Find the string "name" in the data, and copy out each line that has it.

○ ○ ○ ○ ○ ○ ○

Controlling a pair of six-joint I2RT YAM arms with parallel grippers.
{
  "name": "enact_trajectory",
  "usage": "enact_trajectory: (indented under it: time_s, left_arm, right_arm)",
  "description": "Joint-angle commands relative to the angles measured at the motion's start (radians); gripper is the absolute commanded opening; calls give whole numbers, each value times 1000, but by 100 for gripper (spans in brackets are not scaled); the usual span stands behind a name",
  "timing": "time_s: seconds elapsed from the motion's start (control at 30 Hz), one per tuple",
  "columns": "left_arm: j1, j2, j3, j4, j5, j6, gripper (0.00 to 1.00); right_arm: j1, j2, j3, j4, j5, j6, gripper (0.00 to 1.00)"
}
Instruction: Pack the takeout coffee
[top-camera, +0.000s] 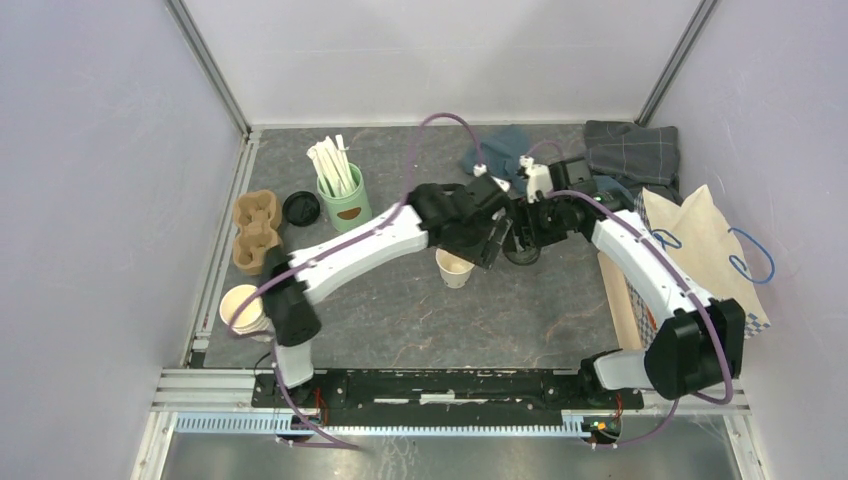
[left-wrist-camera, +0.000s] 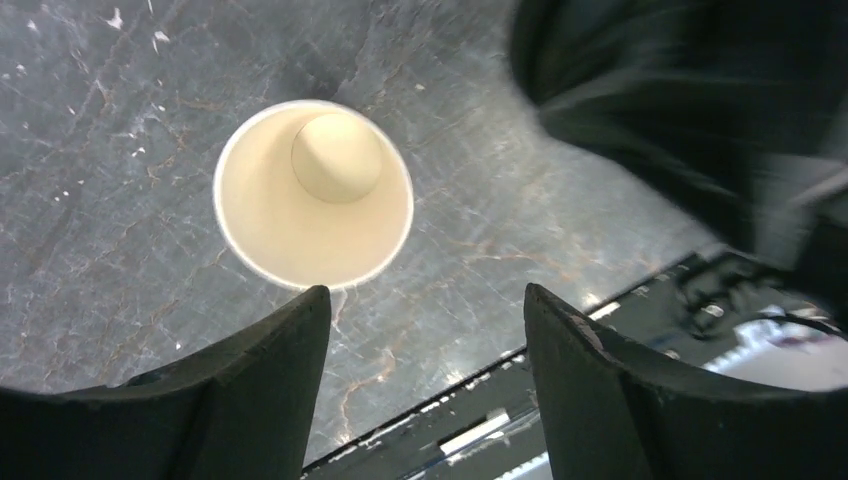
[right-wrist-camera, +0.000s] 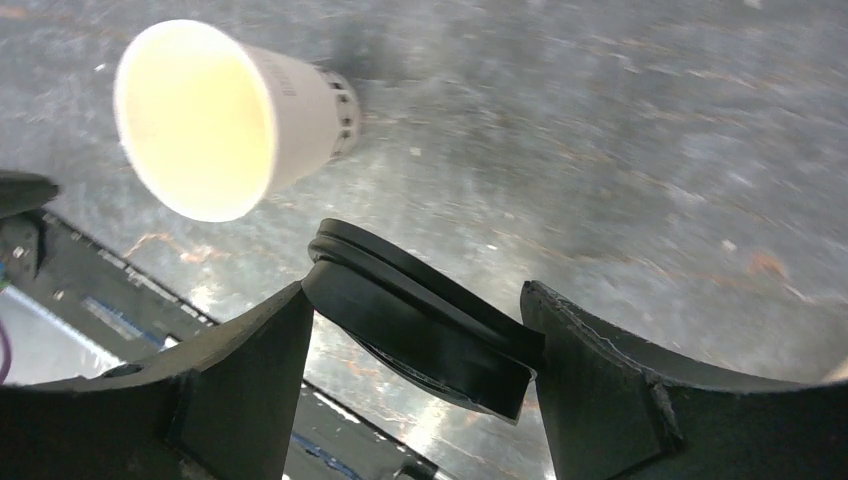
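where the two arms meet over the middle of the table (top-camera: 400, 310), the top view shows the takeout cup (top-camera: 455, 268) standing upright and lidless, just on the near side of the left hand (top-camera: 495, 245) and a little left of the right hand (top-camera: 522, 240). a dark round shape, the black lid (top-camera: 521, 257), sits at the right hand's tips, apart from the cup. the two hands lie just beside each other. at far left are a mint-green mug (top-camera: 345, 205) of white sticks (top-camera: 335, 165), a spare lid (top-camera: 300, 207) flat on the table, a cup carrier (top-camera: 255, 232) and a stack of cream paper cups (top-camera: 243, 308). at the right edge is a paper bag (top-camera: 700, 240) with blue handles, and cloths (top-camera: 630, 150) lie behind it.

left wrist view: the left hand (left-wrist-camera: 427, 295) is spread wide, with bare table between its fingers. the takeout cup (left-wrist-camera: 313, 195) stands just beyond the fingertips, its open mouth toward the camera, touching neither finger. a dark blurred shape (left-wrist-camera: 680, 110) fills the upper right; what it is cannot be told.

right wrist view: the right hand (right-wrist-camera: 415, 290) grips the black lid (right-wrist-camera: 420, 335) across its width, the lid tilted between the two fingers. the takeout cup (right-wrist-camera: 200, 120) stands up and to the left, apart from the lid.
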Motion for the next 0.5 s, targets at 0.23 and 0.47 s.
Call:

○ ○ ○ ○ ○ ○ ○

* _Answer area_
  "name": "enact_trajectory",
  "description": "Joint-angle commands relative to the angles measured at the motion's start (radians); gripper is the absolute commanded opening; calls give whole numbers, each value times 1000, but by 100 for gripper (spans in brackets are not scaled); the usual span stands behind a name",

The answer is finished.